When I did a rewatch at 22, I still wanted to grab Andy by the shoulders and shake her for not leaving Runway (or Nate, her Burnt-Toast boyfriend). But that’s when I also realised that for Andy, the job as Miranda’s assistant is simply a stepping stone to a career in journalism—“just one year and I can get a job anywhere else”—i.e. she’s only biding her time. But for Miranda, the magazine is everything. It’s literally her legacy. When things go wrong, she has so much more to lose.

The toxic boss’s toxic boss
The film’s first half portrays Miranda as both a peerless tastemaker and punishing task master—but the second half reveals how vulnerable her professional position actually is. The chairman smiles fondly at her expenses and air-kisses her at events, but it seems the company is gearing up to replace her with the younger, more cost-effective editor of French Runway, Jacqueline Follet.
Even after dedicating decades to the magazine and neglecting her personal life for it, in the end she will have to fight to keep her place and maintain her relevance. While I don’t personally understand why anyone would dedicate their lives to work to the extent Miranda did, I just know that work was that important for her. And I can see how the fear of losing that one constant might cause a person to become calculating, manipulative and trample upon others, in order to hold on to it. It’s do or die, and flows from top to down.
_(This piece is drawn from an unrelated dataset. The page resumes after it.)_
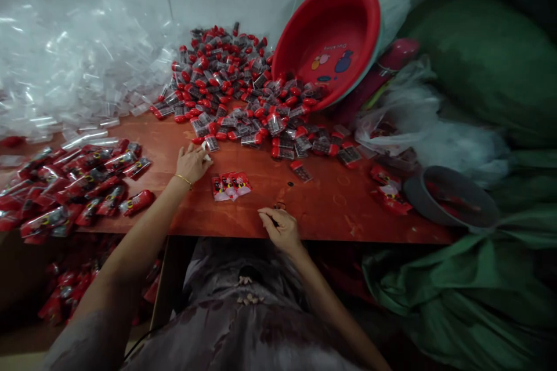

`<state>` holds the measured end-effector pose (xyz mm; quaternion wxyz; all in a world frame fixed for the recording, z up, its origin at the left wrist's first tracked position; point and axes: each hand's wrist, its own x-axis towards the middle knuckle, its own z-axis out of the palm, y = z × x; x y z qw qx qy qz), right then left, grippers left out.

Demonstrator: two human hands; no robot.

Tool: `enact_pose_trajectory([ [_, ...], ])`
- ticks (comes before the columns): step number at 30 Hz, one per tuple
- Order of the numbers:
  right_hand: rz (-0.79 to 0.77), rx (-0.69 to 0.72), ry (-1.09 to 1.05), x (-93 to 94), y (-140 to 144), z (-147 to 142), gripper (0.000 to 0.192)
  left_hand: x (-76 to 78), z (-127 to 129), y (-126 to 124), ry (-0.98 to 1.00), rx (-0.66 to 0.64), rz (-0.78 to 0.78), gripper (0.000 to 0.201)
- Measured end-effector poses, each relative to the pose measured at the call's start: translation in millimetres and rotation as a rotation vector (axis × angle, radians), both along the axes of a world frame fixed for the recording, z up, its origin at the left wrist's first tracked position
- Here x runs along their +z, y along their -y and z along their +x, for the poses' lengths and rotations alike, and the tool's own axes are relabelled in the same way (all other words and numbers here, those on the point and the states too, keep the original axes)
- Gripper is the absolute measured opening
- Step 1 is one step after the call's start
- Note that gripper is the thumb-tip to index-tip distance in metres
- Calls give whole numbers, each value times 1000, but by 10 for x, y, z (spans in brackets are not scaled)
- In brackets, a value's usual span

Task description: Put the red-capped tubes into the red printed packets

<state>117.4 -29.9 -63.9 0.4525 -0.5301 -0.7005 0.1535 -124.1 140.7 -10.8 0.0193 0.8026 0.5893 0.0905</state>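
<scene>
Right hand (281, 228) rests curled at the near edge of the red-brown table (331, 203), pinching something too small to tell. Toward the far edge, a red basin (331, 40) tips over a heap of red-capped pieces (243, 90). Filled red packets (73, 182) crowd the left edge. Open board lies between. Left hand (191, 163) grips a small white piece beside three sachets (230, 185).
</scene>
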Motion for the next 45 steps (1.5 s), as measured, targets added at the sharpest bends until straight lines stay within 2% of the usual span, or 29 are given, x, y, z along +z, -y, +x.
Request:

Meryl Streep echoed this idea in her defence of Miranda in a Vogue Australia interview on the 10th anniversary of the film, stating, “[…] With certain professions you put aside your feeling gene, your tendency to feel the other’s pain, in order to be efficient and get the day’s work done. A certain amount of work has to be achieved during the day, you want a direct order and follow through on that order.”
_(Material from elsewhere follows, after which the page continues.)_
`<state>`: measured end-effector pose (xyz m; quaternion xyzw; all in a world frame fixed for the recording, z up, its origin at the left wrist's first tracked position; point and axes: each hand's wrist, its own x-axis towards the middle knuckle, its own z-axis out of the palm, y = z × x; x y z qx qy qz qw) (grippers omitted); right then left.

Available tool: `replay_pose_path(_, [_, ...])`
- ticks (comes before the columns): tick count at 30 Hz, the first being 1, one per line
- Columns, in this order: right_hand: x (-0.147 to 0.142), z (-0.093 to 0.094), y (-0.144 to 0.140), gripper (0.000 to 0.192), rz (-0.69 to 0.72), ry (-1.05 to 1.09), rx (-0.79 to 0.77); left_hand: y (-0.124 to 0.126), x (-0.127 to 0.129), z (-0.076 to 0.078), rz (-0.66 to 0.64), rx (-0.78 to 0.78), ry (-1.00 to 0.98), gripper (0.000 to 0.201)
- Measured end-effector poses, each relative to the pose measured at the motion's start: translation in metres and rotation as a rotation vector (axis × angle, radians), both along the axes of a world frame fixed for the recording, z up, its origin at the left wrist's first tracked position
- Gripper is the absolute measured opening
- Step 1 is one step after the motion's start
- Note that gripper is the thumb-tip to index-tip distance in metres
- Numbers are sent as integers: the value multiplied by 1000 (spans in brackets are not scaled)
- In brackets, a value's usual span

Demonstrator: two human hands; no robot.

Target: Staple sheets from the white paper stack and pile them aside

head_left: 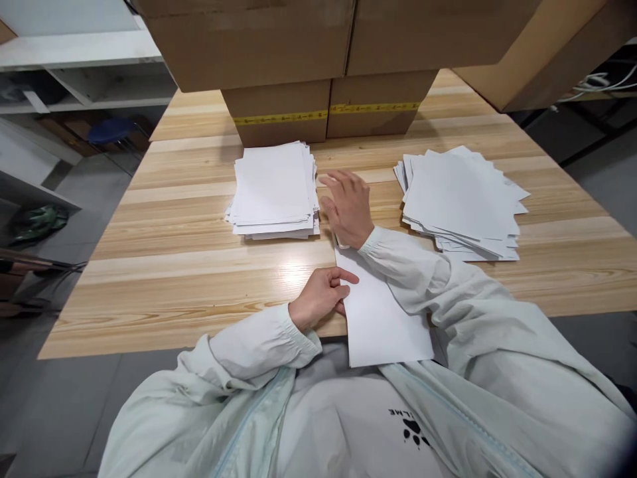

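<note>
A white sheet of paper (385, 318) lies at the table's near edge and reaches out over it toward my body. My left hand (321, 295) grips the sheet's left edge, with the index finger and thumb on top and the other fingers partly hidden. Over the far end of the sheet is my right hand (350, 207), its fingers loosely apart and curved, holding nothing. A small pale object shows under the right wrist, too covered to name. Left of that hand sits a stack of white paper (273, 189). A second, more fanned-out paper stack (460, 196) rests to the right.
Large cardboard boxes (279, 109) with yellow tape stand stacked at the back of the wooden table (174, 265). Another carton (537, 53) is at the back right. White shelving (99, 50) and a blue stool (112, 131) are off to the left.
</note>
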<state>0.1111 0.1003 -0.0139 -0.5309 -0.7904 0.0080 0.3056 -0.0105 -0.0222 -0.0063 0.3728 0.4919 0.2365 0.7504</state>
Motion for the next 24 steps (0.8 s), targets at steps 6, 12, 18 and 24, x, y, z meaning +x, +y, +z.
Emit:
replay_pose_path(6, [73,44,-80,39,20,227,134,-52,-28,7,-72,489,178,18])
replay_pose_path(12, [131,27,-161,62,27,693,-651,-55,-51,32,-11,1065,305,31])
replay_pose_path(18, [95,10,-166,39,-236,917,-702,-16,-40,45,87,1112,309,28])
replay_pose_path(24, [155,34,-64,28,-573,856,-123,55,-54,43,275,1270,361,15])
In the midst of this much pressure and stress, Miranda puts aside her “feeling gene”. For example, when she finds out her husband is divorcing her—a day before he’s supposed to join her in Paris to attend an important event as her +1, mind you—the mask drops briefly, but is quickly recovered.

Accountability? For Spring?
Twenty years on, The Devil Wears Prada remains a cautionary tale about bad work-life balance. The characters’ decisions at the end of the film remain our options today too. Andy walks away from the job for her peace of mind. Miranda keeps her job and loses her marriage (a consequence that made me cringe even as a teen).
Except, now the culture has caught up, too. The conversation about the perils of centring work to the exclusion of everything else, is loud. Gen Z especially is rejecting the stereotype of a toxic genius like Miranda Priestly.
But earlier this month, after attending the 20th-anniversary screening of The Devil Wears Prada with a friend, we felt a little differently. We had both worked for toxic bosses in the past, but now, as ambitious adults who are big on boundaries, you couldn’t catch us working for bad bosses again. Unless. Unless they were a visionary like Miranda, and could teach us things about work—and life—that no one else could. Maybe for someone like that, we could endure a little bad behaviour.
I’m curious to see how the sequel, releasing on May 1, reflects with these new realities. My guess is that it will attempt to hold Miranda accountable by giving her actions external consequences. Maybe an ex-employee writes a damning exposé (which is what Lauren Weisberger’s original 2003 novel allegedly was).
And while that will be super entertaining to watch—this time on the big screen, instead of at home on cable with a packet of Kurkure—I hope it pokes at the system that gives birth to someone like her, too. *Cue Miranda Priestly voice* That’s all.